Work task.
In the entries below, find the line containing "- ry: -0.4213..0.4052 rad" and the line containing "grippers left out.". Copy those two lines and everything between them exactly, and only that.

Provided records.
----------

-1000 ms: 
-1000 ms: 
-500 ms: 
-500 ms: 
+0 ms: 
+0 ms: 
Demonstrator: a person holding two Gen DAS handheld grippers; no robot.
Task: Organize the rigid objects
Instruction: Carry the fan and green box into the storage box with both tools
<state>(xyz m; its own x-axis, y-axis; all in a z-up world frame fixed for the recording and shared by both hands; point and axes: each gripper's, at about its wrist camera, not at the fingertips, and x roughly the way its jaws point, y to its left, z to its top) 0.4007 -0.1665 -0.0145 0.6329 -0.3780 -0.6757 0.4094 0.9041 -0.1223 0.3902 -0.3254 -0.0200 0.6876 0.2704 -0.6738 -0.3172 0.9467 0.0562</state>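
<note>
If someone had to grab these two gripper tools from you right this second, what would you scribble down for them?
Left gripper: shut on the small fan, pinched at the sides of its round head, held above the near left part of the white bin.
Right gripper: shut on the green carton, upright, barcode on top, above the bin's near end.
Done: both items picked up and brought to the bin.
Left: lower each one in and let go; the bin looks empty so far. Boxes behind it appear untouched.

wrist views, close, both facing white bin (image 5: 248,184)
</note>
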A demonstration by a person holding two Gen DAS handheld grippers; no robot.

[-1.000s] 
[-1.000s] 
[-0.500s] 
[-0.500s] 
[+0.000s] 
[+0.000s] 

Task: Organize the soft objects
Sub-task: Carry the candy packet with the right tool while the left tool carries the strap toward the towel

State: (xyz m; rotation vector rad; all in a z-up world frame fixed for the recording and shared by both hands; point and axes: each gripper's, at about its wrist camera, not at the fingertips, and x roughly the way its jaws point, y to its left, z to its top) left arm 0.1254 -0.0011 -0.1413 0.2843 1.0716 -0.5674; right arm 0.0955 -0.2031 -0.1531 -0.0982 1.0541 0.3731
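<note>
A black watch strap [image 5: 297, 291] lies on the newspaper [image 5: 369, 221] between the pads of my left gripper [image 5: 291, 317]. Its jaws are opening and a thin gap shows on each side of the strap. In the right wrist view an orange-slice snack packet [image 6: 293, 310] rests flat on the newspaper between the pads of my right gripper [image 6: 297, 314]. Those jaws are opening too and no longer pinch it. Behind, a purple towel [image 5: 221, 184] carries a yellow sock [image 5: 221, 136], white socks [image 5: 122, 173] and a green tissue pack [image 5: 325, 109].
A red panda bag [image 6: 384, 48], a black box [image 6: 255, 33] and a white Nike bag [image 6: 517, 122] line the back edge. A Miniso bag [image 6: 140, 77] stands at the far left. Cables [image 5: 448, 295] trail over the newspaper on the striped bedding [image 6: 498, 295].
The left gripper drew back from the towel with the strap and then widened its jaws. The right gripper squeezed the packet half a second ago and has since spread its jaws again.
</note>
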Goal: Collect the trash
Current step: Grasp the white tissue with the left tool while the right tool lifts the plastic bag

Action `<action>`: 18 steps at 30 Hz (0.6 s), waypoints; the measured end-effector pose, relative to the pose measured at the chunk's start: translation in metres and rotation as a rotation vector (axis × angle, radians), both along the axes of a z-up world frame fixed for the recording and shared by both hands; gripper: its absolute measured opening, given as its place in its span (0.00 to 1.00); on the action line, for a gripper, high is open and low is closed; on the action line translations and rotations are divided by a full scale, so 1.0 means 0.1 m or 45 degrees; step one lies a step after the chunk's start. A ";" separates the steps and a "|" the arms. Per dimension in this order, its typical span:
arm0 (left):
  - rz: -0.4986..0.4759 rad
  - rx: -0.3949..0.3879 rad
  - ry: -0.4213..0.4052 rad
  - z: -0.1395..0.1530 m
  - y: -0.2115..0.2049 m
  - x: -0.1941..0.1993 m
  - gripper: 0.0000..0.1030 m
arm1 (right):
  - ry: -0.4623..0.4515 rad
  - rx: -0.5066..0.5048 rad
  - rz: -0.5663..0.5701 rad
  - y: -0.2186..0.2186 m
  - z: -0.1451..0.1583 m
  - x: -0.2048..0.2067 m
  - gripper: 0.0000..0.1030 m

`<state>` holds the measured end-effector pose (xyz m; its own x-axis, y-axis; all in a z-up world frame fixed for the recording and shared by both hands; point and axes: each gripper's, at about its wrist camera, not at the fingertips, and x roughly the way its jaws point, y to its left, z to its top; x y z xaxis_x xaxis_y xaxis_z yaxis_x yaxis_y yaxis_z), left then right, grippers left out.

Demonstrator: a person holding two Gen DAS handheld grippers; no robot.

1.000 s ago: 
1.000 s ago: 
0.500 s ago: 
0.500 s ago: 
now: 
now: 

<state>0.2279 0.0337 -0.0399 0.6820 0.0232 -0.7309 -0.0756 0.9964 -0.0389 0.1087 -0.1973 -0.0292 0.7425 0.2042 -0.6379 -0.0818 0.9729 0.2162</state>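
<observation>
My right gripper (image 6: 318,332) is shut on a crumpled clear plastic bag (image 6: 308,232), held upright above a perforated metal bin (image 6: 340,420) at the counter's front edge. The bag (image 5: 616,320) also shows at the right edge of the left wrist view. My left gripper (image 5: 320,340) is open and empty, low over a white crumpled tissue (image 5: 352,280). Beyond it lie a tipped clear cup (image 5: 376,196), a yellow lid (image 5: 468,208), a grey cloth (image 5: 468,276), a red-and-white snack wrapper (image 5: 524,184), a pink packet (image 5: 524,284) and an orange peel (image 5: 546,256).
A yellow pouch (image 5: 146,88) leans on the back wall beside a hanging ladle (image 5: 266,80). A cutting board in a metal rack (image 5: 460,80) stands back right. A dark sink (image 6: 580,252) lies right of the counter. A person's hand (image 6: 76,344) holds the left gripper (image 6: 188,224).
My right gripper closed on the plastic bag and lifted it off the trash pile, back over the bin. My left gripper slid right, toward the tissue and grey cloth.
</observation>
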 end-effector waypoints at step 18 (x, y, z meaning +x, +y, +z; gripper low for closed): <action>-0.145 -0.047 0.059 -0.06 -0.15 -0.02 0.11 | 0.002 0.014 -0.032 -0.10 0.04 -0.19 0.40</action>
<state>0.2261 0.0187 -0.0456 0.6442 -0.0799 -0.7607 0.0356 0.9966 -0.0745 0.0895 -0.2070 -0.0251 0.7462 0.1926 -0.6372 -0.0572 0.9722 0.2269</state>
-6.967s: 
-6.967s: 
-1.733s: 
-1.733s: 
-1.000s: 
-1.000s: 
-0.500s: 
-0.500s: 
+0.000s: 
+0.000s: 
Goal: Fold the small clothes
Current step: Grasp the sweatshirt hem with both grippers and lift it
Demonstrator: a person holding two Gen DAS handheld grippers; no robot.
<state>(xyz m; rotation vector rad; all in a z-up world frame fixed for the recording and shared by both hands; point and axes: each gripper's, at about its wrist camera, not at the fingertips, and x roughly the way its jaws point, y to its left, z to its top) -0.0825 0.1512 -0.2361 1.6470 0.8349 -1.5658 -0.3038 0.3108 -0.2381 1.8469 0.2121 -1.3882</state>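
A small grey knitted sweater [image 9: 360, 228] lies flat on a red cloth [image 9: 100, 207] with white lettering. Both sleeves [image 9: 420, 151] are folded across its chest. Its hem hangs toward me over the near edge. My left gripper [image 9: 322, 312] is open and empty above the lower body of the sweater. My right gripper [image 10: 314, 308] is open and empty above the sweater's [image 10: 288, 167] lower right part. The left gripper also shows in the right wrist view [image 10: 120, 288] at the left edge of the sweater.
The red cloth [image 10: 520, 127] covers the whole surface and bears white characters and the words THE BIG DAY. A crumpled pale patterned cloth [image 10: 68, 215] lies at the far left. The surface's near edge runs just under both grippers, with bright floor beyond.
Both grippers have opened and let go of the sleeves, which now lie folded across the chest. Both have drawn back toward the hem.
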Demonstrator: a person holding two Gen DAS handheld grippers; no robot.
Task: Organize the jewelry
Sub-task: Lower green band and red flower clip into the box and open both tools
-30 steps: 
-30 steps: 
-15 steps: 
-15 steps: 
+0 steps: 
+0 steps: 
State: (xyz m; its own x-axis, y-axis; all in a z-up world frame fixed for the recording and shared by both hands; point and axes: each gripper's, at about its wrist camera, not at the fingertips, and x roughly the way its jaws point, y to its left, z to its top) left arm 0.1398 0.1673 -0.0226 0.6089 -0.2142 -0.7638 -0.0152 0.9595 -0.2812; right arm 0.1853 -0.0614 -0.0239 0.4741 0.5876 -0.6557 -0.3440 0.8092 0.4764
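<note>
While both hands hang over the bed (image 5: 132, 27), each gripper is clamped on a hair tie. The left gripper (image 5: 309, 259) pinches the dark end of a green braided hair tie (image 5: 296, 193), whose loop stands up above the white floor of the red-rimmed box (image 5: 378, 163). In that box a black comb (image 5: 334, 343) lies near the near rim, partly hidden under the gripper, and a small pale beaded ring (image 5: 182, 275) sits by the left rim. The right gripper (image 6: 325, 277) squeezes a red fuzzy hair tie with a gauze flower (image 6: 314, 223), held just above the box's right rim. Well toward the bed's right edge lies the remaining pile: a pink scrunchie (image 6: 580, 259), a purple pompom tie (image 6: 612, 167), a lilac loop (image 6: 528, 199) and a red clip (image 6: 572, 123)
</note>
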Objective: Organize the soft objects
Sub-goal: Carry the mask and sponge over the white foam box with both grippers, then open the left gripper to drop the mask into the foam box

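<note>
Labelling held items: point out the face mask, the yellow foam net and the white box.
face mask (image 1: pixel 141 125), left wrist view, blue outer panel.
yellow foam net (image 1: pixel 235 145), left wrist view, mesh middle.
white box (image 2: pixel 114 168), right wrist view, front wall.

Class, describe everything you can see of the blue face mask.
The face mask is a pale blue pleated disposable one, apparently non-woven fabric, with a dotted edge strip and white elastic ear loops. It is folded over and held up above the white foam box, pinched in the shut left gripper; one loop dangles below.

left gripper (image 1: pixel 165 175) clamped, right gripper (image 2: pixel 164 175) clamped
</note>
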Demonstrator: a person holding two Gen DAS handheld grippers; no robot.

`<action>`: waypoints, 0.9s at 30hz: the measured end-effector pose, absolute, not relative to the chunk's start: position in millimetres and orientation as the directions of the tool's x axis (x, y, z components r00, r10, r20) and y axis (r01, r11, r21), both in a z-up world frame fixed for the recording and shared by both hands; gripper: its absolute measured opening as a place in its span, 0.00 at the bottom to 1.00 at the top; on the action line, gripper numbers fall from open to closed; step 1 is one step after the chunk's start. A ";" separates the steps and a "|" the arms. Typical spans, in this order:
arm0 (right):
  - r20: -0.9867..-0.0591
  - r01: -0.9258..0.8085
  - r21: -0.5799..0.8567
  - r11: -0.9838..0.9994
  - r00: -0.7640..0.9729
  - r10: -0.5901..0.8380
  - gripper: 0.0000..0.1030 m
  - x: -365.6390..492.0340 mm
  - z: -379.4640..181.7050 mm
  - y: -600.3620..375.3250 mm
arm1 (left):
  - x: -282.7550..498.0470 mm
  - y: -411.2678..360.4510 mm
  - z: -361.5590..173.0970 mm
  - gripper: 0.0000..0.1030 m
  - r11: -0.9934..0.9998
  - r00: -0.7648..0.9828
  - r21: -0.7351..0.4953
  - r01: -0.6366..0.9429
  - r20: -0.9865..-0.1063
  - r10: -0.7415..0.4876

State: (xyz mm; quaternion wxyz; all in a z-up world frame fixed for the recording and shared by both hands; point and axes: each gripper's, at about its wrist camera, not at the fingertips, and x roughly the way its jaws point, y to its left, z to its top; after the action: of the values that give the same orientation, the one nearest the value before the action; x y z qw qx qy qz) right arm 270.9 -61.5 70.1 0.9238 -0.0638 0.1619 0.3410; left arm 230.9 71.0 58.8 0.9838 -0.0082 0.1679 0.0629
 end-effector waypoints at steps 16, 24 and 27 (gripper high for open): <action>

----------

Reply to the exercise.
  - ry: -0.4213..0.4052 rad
  - z: -0.1395..0.1530 m
  - y: -0.2115..0.2049 m
  - x: -0.1941..0.1993 m
  - gripper: 0.0000..0.1030 m
arm1 (right):
  - ry: -0.4623..0.4515 rad
  - rx: -0.5066..0.5048 rad
  - rz: -0.5663..0.5701 rad
  - y: -0.2186..0.2186 m
  - z: -0.1451..0.1583 m
  - x: -0.2048..0.2067 m
  - gripper: 0.0000..0.1030 m

`<state>` holds the measured end-effector pose (xyz m; its own x-axis, y-axis; all in a z-up world frame fixed for the recording and shared by both hands; point and axes: each gripper's, at about its wrist camera, not at the fingertips, and x roughly the way its jaws point, y to its left, z to its top; x y z xaxis_x xaxis_y xaxis_z yaxis_x yaxis_y yaxis_z), left then right, grippers left out.

What the exercise asked for has been given in full.